#### DIRECTIONS:
Could you restate, exactly and with nothing added, the lines from the start of the data through the line that holds "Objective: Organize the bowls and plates", leaving the pictures out?
________________________
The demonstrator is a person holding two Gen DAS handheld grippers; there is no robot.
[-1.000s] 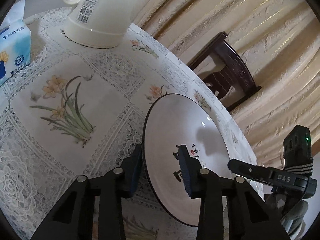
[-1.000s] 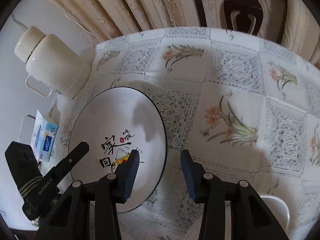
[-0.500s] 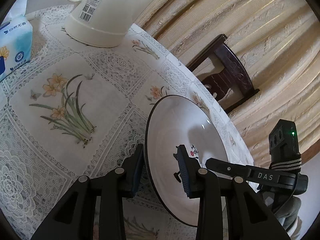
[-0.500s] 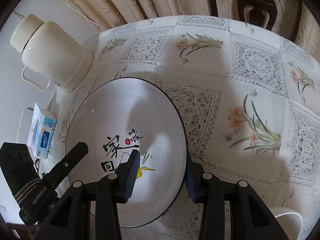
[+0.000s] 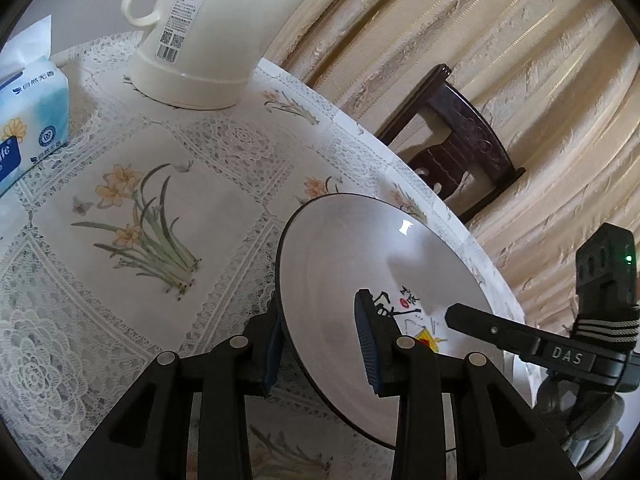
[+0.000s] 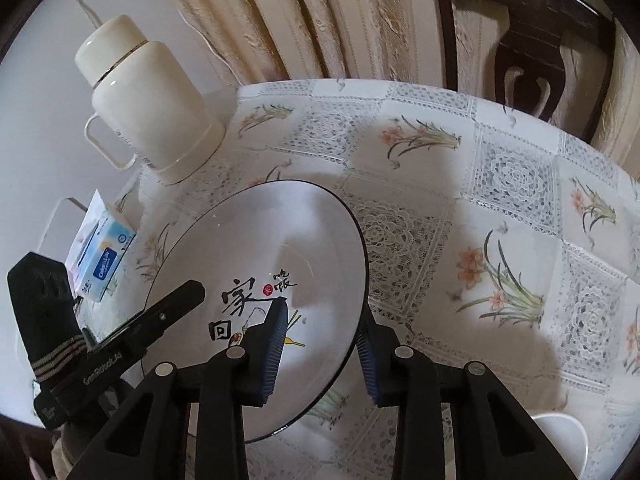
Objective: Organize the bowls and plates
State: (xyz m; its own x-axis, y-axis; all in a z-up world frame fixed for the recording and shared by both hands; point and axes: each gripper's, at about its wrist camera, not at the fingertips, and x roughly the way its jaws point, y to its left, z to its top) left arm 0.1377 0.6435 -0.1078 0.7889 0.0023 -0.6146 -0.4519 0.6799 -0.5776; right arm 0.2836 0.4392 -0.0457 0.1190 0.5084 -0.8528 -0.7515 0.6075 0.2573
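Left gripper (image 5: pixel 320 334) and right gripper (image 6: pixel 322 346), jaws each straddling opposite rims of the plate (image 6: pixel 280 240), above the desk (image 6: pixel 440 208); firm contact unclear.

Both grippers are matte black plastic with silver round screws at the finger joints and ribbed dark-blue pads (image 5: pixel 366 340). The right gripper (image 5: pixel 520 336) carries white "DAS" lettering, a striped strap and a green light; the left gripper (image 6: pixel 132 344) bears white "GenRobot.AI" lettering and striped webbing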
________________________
#### ANSWER TO THIS EXERCISE:
The demonstrator is a person holding two Gen DAS handheld grippers; there is no robot.
[-1.000s] 
[-1.000s] 
[-0.500s] 
[-0.500s] 
[+0.000s] 
[+0.000s] 
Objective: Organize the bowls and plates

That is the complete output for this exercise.